Your assignment: What you return must be every line below that includes the word "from".

Dataset section:
▼

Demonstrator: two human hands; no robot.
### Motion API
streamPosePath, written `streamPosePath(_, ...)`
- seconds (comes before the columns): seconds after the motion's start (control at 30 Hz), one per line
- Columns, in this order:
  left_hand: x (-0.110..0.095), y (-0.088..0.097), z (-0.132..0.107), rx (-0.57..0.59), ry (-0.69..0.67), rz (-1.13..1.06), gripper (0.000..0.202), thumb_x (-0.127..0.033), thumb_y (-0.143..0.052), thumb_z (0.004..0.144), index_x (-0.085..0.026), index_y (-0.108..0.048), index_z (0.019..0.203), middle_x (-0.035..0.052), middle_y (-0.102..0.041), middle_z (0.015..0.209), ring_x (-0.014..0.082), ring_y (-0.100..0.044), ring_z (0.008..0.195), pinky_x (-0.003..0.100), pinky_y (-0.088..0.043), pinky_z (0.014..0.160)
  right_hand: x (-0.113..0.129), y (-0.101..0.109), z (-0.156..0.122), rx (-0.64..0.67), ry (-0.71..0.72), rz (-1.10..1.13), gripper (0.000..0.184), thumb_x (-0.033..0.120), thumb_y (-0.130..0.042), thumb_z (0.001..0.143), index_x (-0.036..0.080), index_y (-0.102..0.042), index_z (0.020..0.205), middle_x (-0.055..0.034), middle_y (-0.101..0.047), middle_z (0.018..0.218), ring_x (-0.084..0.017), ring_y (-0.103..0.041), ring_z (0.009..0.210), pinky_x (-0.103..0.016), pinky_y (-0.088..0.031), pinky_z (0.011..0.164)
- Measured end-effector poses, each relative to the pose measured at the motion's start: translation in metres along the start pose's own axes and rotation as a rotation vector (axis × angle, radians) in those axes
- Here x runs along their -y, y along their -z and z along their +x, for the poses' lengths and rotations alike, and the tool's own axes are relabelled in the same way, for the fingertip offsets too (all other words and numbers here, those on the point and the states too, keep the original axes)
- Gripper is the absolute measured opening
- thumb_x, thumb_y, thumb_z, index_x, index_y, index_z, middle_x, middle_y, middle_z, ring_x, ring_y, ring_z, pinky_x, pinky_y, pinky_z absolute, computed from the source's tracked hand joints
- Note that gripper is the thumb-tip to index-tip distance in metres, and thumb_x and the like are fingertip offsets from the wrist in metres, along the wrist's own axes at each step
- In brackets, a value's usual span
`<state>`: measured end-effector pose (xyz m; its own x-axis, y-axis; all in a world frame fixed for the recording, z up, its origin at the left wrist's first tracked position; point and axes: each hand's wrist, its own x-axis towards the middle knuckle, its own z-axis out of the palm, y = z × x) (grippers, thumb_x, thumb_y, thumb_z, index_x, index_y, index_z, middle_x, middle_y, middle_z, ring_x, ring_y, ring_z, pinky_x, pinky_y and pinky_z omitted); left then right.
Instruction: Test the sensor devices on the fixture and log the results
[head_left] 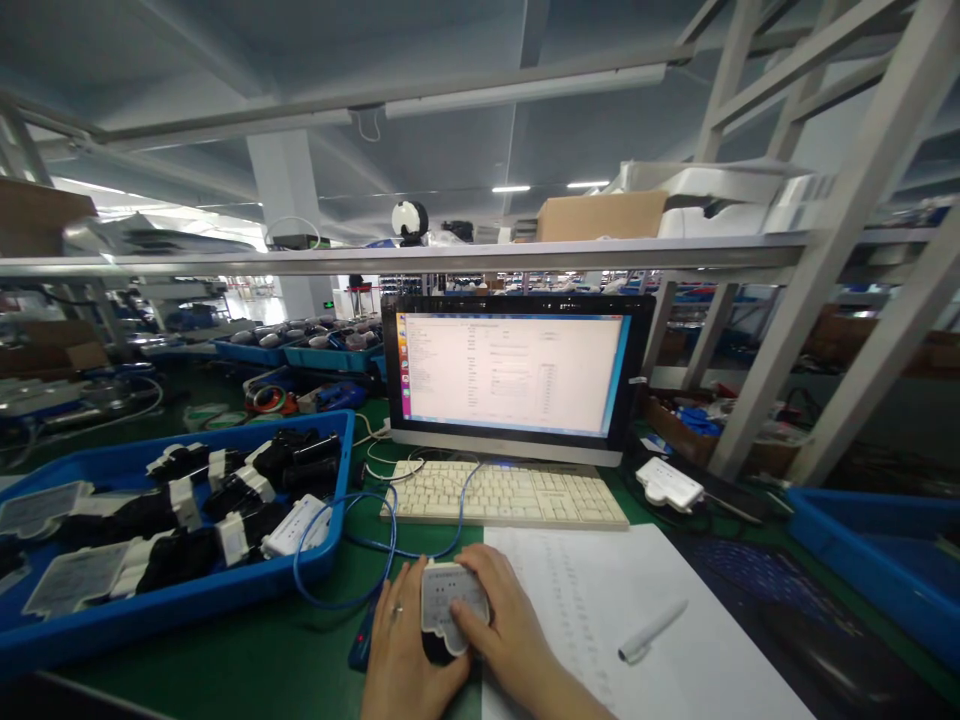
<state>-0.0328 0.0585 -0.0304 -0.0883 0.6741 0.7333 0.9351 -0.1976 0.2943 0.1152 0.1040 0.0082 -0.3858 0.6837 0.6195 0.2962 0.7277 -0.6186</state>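
Both my hands are around a small grey-and-white plastic module point(442, 590) with printing on its face and a black part below it. My left hand point(401, 640) grips its left side, a ring on one finger. On the right, my right hand point(506, 625) curls round the edge, the thumb lying on the printed face. Close by my left hand, partly under it, is a dark blue device point(360, 645) with a small red light. A looped blue cable point(394, 545) lies just beyond. Printed paper sheets point(585, 600) spread beside my right hand.
A blue bin point(187, 600) on the left holds several similar modules with black parts. Behind my hands stand a keyboard point(502, 497) and a lit monitor point(510, 370). A pen point(652, 630) rests on the paper; right are another white module point(669, 485) and a blue bin point(870, 560).
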Motion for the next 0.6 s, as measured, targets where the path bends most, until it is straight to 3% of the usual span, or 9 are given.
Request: streamPosePath(0.6, 0.012, -0.002, -0.006, 0.097, -0.031, 0.006, 0.074, -0.033, -0.060, 0.073, -0.016, -0.026, 0.136, 0.0140, -0.055, 0.125, 0.0305, -0.054, 0.114, 0.050, -0.043, 0.096, -0.003, -0.003, -0.002, 0.021, -0.032, 0.031, 0.030, 0.040, -0.050, 0.088, 0.026, -0.050, 0.114, -0.0053, -0.053, 0.113, -0.022, -0.048, 0.107, -0.036, -0.042, 0.092)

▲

Response area:
- thumb_x, thumb_y, thumb_z, index_x, index_y, index_z, middle_x, middle_y, middle_z, ring_x, ring_y, ring_z, pinky_x, pinky_y, pinky_z absolute, computed from the source's tracked hand joints
- Note that gripper is the thumb-tip to index-tip distance in metres, and thumb_x and the like are fingertip offsets from the wrist in metres, along the wrist's own axes at each step

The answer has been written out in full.